## Exercise instructions
Start at the line below containing "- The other" and stop at the line containing "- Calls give". Repeat every line of that stretch exactly, and nothing outside it.
(Beginning of Data extract)
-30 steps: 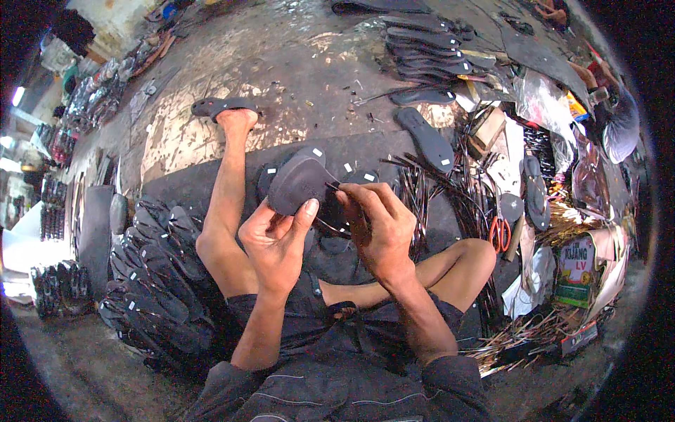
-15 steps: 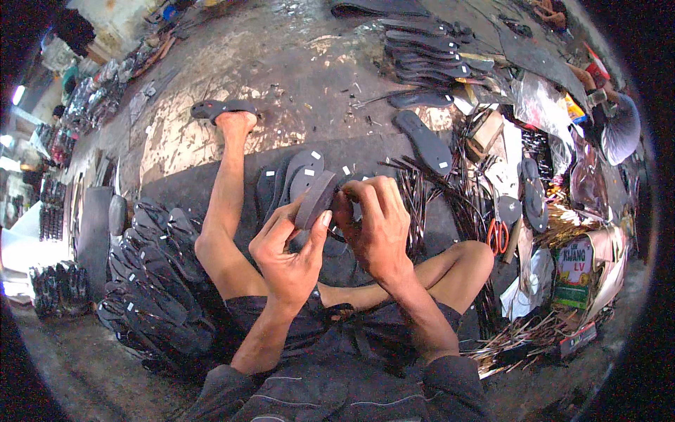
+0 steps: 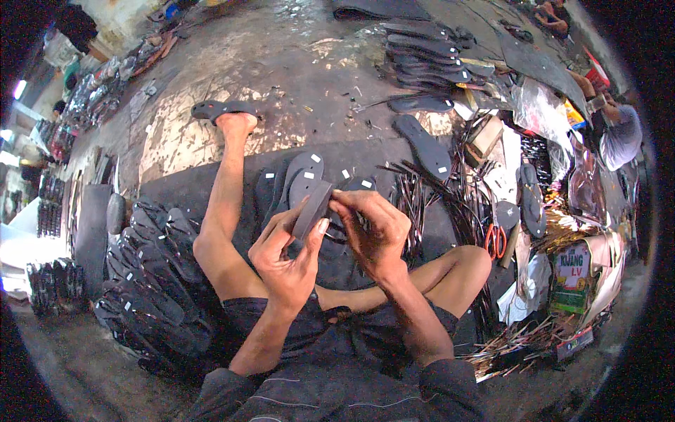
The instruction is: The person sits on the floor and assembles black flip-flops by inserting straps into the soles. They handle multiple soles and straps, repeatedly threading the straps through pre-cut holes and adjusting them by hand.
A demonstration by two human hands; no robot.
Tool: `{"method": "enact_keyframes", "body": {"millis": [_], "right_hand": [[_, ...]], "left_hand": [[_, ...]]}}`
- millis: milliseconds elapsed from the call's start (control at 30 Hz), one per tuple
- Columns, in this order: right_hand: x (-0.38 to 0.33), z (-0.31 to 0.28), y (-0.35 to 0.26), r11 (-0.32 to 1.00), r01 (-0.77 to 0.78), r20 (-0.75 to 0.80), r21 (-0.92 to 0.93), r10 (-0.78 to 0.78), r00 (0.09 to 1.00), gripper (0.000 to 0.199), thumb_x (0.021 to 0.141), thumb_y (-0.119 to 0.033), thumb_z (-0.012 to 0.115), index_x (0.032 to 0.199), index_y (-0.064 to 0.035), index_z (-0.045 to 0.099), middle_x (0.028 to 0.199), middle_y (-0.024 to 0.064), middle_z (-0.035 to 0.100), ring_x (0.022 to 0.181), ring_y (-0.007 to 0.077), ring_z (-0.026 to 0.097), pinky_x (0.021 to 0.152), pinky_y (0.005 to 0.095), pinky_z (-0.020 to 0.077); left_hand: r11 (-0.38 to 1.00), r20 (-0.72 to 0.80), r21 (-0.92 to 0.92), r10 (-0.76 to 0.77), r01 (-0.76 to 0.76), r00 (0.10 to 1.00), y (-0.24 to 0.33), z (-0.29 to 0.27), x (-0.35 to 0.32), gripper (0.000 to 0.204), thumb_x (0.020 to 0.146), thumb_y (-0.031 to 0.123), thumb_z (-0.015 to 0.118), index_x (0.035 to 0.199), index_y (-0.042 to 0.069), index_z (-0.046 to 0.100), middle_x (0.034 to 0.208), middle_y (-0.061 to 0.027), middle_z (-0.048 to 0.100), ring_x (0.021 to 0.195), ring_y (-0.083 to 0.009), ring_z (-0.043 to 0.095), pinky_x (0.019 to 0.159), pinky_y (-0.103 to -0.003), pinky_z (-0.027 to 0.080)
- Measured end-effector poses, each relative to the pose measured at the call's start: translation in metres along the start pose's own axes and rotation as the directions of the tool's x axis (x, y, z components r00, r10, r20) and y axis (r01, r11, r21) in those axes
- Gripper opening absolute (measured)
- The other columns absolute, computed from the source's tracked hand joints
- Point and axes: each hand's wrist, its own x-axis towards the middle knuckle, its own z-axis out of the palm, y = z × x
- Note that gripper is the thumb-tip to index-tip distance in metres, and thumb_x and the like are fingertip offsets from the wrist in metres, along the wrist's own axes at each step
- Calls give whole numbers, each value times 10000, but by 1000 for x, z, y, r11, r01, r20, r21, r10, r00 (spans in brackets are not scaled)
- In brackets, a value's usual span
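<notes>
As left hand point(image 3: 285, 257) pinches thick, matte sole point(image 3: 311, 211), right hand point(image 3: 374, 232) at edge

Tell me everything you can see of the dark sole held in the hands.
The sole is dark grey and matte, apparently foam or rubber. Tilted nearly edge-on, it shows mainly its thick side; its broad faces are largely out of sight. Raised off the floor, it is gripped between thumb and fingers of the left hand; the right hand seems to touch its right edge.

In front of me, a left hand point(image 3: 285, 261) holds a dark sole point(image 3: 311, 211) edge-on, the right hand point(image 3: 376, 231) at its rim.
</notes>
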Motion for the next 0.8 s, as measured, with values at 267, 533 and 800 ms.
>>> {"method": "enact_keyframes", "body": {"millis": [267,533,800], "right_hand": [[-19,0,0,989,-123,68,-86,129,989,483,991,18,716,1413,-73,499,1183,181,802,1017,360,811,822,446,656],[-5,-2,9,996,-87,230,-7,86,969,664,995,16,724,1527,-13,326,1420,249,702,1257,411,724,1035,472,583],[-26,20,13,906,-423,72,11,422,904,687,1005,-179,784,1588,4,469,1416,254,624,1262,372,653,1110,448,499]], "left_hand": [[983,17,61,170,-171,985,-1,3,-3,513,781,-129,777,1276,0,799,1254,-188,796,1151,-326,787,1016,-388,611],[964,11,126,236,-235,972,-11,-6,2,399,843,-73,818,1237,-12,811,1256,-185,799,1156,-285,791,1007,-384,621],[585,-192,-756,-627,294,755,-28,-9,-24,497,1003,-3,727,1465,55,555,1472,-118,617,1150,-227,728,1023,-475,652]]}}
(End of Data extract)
## Reply
- The other columns absolute, computed from the source's tracked hand joints
- Point and axes: each hand's wrist, its own x-axis towards the middle knuckle, its own z-axis out of the palm, y = z × x
- Note that gripper is the thumb-tip to index-tip distance in metres, and thumb_x and the like are fingertip offsets from the wrist in metres, along the wrist's own axes at each step
- Calls give whole numbers, each value times 10000, but by 1000 for x, z, y, r11, r01, r20, r21, r10, r00 (spans in brackets are not scaled)

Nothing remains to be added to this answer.